Zum 4. September 1965

Einige Zitate Albert Schweitzers:

Die Weltanschauung der Ehrfurcht vor dem Leben hat religiösen Charakter. Wer sich zu ihr bekennt und sie vorlebt, ist auf elementare Weise fromm.

Alles, was lebt, soll mit Ehrfurcht behandelt werden, unabhängig von der sogenannten Leistung.

Langsam krochen wir den Strom hinauf, uns mühsam zwischen den Sandbänken – es war trockene Jahreszeit – hindurchtastend. Geistesabwesend saß ich auf dem Deck des Schleppkahnes, um den elementaren und universellen Begriff des Ethischen ringend, den ich in keiner Philosophie gefunden hatte. Blatt um Blatt beschrieb ich mit unzusammenhängenden Sätzen, nur um auf das Problem konzentriert zu bleiben. Am Abend des dritten Tages, als wir bei Sonnenuntergang gerade durch eine Herde Nilpferde hindurchfuhren, stand urplötzlich, von mir nicht geahnt und nicht gesucht, das Wort „Ehrfurcht vor dem Leben“ vor mir. Das eiserne Tor hatte nachgegeben; der Pfad im Dickicht war sichtbar geworden. Nun war ich zu der Idee vorgedrungen, in der Welt- und Lebensbejahung und Ethik miteinander enthalten sind! Nun wusste ich, dass die Weltanschauung ethischer Welt- und Lebensbejahung samt ihren Kulturidealen im Denken begründet ist.
(Aus: „Aus meinem Leben und Denken“, 1931)

Es ging mir auf, dass die Ethik, die nur mit unserem Verhältnis zu den anderen Menschen zu tun hat, unvollständig ist und darum nicht die völlige Energie besitzen kann. Solches vermag nur die Ethik der Ehrfurcht vor dem Leben.
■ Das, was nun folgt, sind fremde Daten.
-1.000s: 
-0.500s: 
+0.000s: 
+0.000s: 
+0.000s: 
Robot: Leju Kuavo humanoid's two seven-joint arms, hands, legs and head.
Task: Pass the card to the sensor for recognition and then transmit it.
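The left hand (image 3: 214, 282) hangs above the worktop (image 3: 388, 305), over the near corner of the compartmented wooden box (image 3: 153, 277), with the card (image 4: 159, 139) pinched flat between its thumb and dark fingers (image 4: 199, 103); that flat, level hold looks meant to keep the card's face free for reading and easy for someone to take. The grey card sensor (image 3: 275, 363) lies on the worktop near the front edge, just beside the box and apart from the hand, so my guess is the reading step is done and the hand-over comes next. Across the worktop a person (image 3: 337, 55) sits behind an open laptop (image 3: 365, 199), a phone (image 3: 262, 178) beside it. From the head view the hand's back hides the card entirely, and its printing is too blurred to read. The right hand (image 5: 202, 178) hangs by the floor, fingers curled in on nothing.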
Durch sie kommen wir dazu, nicht nur mit Menschen, sondern mit aller in unserem Bereich befindlichen Kreatur in Beziehung zu stehen und mit ihrem Schicksal beschäftigt zu sein. Klar war mir alsbald, dass diese elementare völlige Ethik eine ganz andere Tiefe, eine ganz andere Lebendigkeit, eine ganz andere Energie besitze als die sich nur mit dem Menschen abgebende. Durch die Ethik der Ehrfurcht vor dem Leben gelangen wir in ein geistiges Verhältnis zum Universum. Ethisch ist er, der Mensch, nur, wenn ihm das Leben als solches heilig ist, das der Menschen und das aller Kreatur.
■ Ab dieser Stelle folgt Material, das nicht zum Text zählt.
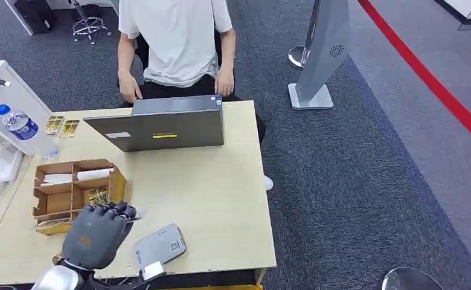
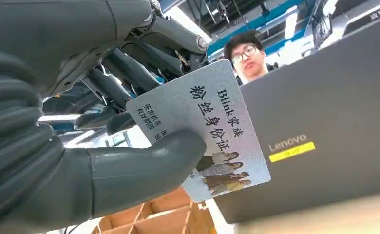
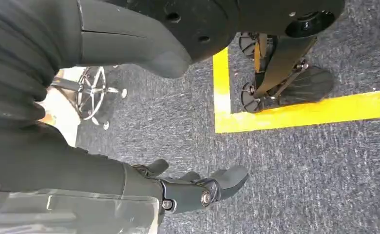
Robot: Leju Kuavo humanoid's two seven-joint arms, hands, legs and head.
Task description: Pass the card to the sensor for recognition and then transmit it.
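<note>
The left hand [image 1: 97, 232] is a smooth grey shell with darker, rod-like fingers, and it pinches a thin, glossy card [image 2: 205, 129] between its thick rounded thumb [image 2: 144, 168] and the fingers [image 2: 124, 73] behind it. The card is a flat rectangle with rounded corners, pale silver-white, printed with dark Chinese characters, the word "Blink" and a small group photo near one end. It is held upright off the table, its printed face toward the wrist camera. In the head view the hand hovers over the near left part of the table [image 1: 221, 199], a pale wood-grain top with square edges.

Just beside the hand, toward the table's near edge, lies the sensor [image 1: 157, 244]: a flat grey slab with rounded corners and a small label, with a small white block at its near corner. Whether the card is above the sensor or short of it is hard to judge from this angle. On the hand's far side stands a brown cardboard organiser [image 1: 76, 193], split into box-like compartments holding white rolls and small packets.

Farther back sits a matte grey laptop [image 1: 166, 127] with a yellow sticker on its lid, and behind it a seated person [image 1: 176, 42] in a light shirt. A clear plastic bottle [image 1: 19, 127] with a blue cap stands at the far left.

The right hand [image 3: 193, 190] hangs over speckled grey carpet [image 3: 300, 170] crossed by yellow tape, its dark fingers loosely extended and holding nothing.
</note>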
Jeder Mensch ist zu Mitgefühl fähig, ist in der Lage, eine humanitäre Einstellung zu entwickeln. Das Mitgefühl steckt in uns allen. Ich vergleiche es mit einem Zündholz, das lediglich auf den Funken wartet, der es entflammen kann. Jeder Mensch kann ein Lambarene haben. Er braucht nur ein Herz.
(Abschluss der Rede Albert Schweitzers mit dem Titel „Das Problem des Friedens in der heutigen Welt“ am 4. November 1954 in Oslo anlässlich der Verleihung des Friedensnobelpreises)

Lassen Sie sich nicht täuschen, Sie werden nicht arm in Ihrem Leben: Sie sollten wissen, dass Sie, um zu leben, den Reichtum des Herzens brauchen werden. Werden Sie keine Skeptiker; seien Sie Leute, die nach Idealen suchen. Das Leben wird versuchen, Ihnen diese Ideale zu nehmen, halten Sie deshalb an ihnen fest. Sie werden sie verteidigen müssen, und Sie werden in Gefahr sein, sich im Leben nur von äußerlichen Gedanken leiten zu lassen. Lassen Sie das nicht zu, nie. Ich sage Ihnen, dass Sie Ideale brauchen, und ich sage Ihnen gleichzeitig, dass Sie dienen müssen. Sie werden arm im Leben sein, wenn Sie nur daran denken, wie Sie erfolgreich sein können: Der wirkliche Zweck des Lebens ist dienen, für andere da sein, zu verwirklichen helfen, was verwirklicht werden sollte.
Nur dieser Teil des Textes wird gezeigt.